Each line of the listing that includes the string "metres" needs to be located and copied.

INPUT DATA:
+++

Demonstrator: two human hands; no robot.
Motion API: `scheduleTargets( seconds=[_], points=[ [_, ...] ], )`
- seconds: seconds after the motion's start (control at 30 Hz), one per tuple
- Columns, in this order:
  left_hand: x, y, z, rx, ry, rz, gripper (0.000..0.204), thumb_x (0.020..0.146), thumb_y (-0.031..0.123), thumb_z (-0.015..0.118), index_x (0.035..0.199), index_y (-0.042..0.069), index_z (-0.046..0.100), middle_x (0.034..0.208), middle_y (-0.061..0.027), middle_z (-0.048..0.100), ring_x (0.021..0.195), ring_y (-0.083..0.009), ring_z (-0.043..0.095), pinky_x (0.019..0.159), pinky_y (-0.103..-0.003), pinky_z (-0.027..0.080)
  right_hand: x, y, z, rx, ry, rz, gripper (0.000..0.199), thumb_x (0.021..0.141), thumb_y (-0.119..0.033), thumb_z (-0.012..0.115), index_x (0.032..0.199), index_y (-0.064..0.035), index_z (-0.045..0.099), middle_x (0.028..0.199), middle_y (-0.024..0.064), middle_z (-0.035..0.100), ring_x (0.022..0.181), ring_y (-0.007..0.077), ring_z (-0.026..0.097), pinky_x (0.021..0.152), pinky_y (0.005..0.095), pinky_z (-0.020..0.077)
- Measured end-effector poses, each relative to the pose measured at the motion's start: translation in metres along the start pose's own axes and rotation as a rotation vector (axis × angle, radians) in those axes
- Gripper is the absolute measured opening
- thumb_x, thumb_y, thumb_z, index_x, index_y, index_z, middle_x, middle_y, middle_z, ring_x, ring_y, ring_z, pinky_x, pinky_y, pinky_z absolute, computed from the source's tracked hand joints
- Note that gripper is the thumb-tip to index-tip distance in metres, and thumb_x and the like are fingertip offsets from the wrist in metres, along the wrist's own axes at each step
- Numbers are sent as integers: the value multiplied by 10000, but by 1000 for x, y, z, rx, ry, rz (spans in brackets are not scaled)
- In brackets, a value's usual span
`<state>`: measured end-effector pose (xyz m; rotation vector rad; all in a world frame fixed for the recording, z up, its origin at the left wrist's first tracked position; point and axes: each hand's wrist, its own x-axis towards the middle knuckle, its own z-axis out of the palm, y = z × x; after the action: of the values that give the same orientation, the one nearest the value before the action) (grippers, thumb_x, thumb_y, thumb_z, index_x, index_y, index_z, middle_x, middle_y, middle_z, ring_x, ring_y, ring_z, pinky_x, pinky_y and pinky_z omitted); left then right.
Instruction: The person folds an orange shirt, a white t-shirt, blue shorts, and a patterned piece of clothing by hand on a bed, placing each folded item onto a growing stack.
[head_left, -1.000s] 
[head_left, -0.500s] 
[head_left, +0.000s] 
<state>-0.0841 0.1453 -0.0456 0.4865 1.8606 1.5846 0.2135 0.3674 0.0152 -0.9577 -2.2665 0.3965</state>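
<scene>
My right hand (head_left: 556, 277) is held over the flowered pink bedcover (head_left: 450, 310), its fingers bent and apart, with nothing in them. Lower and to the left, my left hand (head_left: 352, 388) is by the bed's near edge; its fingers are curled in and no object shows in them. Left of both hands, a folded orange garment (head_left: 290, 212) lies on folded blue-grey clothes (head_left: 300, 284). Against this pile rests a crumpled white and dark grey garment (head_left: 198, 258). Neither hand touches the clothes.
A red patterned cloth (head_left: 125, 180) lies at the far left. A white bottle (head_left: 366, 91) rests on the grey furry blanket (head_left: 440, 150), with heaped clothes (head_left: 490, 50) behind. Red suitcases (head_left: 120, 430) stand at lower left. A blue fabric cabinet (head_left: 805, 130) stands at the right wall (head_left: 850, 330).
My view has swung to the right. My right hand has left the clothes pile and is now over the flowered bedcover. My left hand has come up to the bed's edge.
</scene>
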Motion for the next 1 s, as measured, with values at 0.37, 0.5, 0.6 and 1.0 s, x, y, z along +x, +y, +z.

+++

RESPONSE:
- Measured end-effector poses, each relative to the pose measured at the motion's start: translation in metres along the start pose's own axes and rotation as a rotation vector (axis × angle, radians) in those axes
- Note that gripper is the thumb-tip to index-tip distance in metres, and thumb_x and the like are fingertip offsets from the wrist in metres, along the wrist's own axes at each step

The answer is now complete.